La presencia del Estado en la ciudad autónoma se ha tambaleado y sus efectos siguen siendo aún devastadores. Y eso es muestra de debilidad extrema. Difícilmente la situación podrá remontarse sin una clara asunción de responsabilidades y un enérgico, consensuado y coordinado plan de choque en el que intervengan de consuno todos los actores políticos e institucionales. Escenario improbable a día de hoy, pues se suma un gobierno incapaz, una Administración cuestionada y desapoderada, así como una oposición que solo busca atajos y descarta complejas soluciones de reparto “temporal”. Salida tampoco compartida por la UE. Si grave es la crisis, no lo es menos el dilema.
Final
Esto viene de lejos. Atrapada entre dos trincheras ideológicas incomunicadas (“el muro”), la política lleva tiempo renunciando a que en España haya una Administración íntegra, eficiente e imparcial. Los actuales gobernantes, además, han errado en su estrategia, si por tal se entiende el descrédito continuo de la alta función pública del Estado. En este caso, han ido más lejos: para atenuar o salvar sus responsabilidades políticas, han cuestionado (e incluso culpabilizado) directamente a instituciones del Estado que tienen como misión esencial prestar los servicios de información vinculados con la defensa del Estado (CNI), la seguridad pública a través de las fuerzas y cuerpos de seguridad, o la impartición de justicia (Tribunal Supremos y Audiencia Nacional).
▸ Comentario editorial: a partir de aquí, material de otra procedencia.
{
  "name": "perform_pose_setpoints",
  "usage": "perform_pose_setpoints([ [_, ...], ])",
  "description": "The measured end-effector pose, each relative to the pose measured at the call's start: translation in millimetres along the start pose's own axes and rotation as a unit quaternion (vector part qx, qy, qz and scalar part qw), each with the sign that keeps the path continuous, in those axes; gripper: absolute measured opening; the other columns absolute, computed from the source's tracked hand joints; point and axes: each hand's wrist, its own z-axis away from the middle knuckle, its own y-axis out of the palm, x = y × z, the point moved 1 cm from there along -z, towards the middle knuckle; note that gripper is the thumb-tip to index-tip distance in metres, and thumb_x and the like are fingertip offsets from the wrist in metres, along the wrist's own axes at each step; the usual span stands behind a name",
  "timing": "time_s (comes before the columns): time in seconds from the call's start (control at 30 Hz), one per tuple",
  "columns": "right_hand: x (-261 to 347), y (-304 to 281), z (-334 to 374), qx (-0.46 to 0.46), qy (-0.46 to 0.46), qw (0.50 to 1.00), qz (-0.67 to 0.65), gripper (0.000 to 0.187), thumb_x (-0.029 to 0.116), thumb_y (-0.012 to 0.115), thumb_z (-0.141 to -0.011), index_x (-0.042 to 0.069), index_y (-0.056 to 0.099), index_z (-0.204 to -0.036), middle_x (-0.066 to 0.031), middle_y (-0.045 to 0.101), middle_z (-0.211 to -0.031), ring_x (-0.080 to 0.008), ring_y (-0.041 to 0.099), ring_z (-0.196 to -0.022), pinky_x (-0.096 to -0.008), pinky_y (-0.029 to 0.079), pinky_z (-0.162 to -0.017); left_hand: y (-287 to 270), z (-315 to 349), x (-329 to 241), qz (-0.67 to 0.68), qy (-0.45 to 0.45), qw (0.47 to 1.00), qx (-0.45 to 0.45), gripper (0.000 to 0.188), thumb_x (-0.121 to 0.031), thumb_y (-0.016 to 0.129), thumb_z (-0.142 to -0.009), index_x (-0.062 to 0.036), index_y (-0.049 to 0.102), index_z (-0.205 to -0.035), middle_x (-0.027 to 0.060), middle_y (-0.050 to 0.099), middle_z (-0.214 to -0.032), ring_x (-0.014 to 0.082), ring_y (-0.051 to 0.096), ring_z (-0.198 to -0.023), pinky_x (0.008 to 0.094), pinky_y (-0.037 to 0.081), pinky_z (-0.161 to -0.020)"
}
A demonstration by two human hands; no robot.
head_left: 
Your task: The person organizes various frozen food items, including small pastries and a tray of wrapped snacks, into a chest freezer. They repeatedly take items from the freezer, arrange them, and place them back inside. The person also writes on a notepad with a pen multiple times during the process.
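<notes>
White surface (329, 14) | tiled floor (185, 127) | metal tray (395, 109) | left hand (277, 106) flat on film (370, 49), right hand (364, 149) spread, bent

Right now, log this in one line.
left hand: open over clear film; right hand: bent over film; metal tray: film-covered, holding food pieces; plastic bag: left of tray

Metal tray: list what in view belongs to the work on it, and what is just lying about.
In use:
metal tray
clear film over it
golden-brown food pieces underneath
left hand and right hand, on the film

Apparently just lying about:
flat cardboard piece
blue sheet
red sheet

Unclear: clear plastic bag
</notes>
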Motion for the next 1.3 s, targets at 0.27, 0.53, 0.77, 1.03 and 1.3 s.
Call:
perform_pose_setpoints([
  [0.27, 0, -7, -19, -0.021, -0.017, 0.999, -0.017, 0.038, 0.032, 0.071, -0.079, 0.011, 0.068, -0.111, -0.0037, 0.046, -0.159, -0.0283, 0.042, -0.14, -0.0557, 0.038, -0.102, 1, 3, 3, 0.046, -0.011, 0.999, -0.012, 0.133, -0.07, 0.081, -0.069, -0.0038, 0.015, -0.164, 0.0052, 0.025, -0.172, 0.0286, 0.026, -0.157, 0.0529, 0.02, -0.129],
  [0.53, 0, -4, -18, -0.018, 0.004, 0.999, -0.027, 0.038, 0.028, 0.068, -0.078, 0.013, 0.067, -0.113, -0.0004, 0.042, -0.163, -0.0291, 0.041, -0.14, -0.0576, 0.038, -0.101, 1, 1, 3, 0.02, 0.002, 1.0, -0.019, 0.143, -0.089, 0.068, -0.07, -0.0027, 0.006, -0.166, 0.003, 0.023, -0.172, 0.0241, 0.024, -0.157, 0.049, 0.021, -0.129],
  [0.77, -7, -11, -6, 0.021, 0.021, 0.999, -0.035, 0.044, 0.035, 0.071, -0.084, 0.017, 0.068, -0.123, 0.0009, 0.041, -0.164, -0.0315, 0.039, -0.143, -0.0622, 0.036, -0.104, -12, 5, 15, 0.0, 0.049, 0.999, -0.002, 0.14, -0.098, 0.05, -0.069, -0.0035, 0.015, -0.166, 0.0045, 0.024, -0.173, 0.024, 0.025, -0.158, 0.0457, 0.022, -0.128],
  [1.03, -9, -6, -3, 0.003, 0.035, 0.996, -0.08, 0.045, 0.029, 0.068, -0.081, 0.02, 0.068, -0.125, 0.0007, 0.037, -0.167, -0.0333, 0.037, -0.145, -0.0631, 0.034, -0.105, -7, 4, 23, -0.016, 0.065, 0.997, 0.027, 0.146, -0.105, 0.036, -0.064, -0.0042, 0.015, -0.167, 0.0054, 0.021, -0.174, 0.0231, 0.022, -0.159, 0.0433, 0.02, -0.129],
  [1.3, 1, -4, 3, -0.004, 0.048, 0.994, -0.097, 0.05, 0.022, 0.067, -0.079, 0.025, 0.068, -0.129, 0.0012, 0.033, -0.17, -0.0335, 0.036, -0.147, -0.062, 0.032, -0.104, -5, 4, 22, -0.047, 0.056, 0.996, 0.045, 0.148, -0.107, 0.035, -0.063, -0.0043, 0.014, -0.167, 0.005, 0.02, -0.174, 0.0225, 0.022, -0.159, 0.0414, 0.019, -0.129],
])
No es la primera vez, pero en este complejo y sensible contexto internacional debilitar más de lo que están (que ya es mucho) la Administración del Estado y el poder judicial, es un error de cálculo político mayúsculo, que pone en entredicho no solo la legitimidad del propio Estado (quien lo gobierna, la erosiona), sino que enfrenta cainitamente política y gestión, y que, en un conflicto enquistado de tal gravedad, requiere alineamiento y no colisión frontal o sumisión inaceptable. Rota la expectativa de pacto político y roto el imprescindible alineamiento entre política y gestión, así no se saldrá nunca de esa empantanada arena política total en la que España está inmersa. Quienes vengan, tras esta pasión por la politización descarada, restaurarán el poder corporativo funcionarial en su dimensión de tradicional contubernio con las estructuras políticas gobernantes. Tampoco eso resolverá los sempiternos problemas de la Administración española que, tras el síntoma de Ceuta, nos muestran fehacientemente (algo que ya sabíamos) que están enquistados. La impotencia de un Estado cada vez más frágil seguirá manifestándose mientras no se capte de una vez por todas que solo una política capaz, responsable e íntegra y una función púbica profesional, imparcial e inclusiva, ambas correcta y respetuosamente alineadas, podrán sacar a España del túnel en el que se halla desde hace más de un siglo.